The Anaheim Ducks matched a five-year, $90 million offer sheet for Leo Carlsson, keeping the 2023 No. 2 pick in town for the long haul. Philadelphia tried to pry him loose with an $18 million per season deal, but the Ducks blinked first and paid up. That move has changed the landscape for every team with a young restricted free agent.
Carlsson, coming off a 29-goal, 67-point season, is now locked in. But the offer sheet — the second one matched this summer after Utah kept Barrett Hayton from New Jersey for just $5 million over one year — signals that the old unwritten rule about not touching another team’s RFAs is dead. St. Louis stole Philip Broberg and Dylan Holloway from Edmonton in 2024. Carolina swiped Jesperi Kotkaniemi from Montreal in 2021. It’s not open season exactly, but it’s close.
Now teams have to think about who could get targeted next. And two names stand out.
Connor Bedard Is a Target Despite Injury Concerns
Bedard is 21 with three NHL seasons already under his belt. The Blackhawks took him first overall in 2023. He scored 30 goals and added 45 assists in 69 games last year. Those are elite numbers even if he hasn’t fully arrived as a superstar yet.
But there’s a catch. Bedard hurt his right shoulder badly his rookie year and then hurt his left shoulder this offseason during a workout. The current injury is expected to keep him off the ice for three to four months. He probably won’t be back until mid-November and will need another few weeks to get up to game speed after that.
Two non-contact shoulder injuries in two years is a red flag.
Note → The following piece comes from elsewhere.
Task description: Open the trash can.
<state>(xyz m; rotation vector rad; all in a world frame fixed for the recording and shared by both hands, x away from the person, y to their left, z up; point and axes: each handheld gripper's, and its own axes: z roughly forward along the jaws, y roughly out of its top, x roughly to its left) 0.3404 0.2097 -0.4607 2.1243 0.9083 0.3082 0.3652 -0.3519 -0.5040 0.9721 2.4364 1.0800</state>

It might be a big reason Chicago hasn’t signed him long-term yet. General manager Kyle Davidson and the Blackhawks front office have to decide what to do with their franchise center. Meanwhile another team could slide in with an offer Bedard might not refuse.
Chicago isn’t good. They haven’t come close to the playoffs in any of Bedard’s three seasons. This summer they made Bowen Byram their big defenseman addition. Byram can skate and handle the puck, but he’s not Cale Makar or Quinn Hughes. He’s not a guy who takes over games. That swing might have missed.
If Bedard has doubts about the Blackhawks’ future, and if a team comes with a monster long-term offer, it’s hard to imagine him saying no.
Adam Fantilli Could Get the Same Treatment
Fantilli went No. 3 overall in 2023, right after Bedard and Carlsson. He’s a 6-foot-2, 205-pound center who looks like a first-line pivot for the next decade. Columbus will have him between Kirill Marchenko and Val Nichushkin this season.
He made $950,000 each of the last three years. Now he’s a restricted free agent. His numbers through three seasons are nearly identical to Carlsson’s. Blue Jackets GM Don Waddell knows the market just jumped. If he doesn’t come with a much bigger offer than he planned on, some other team will.

The offer sheet era is here to stay. The only question is which young star gets the next one.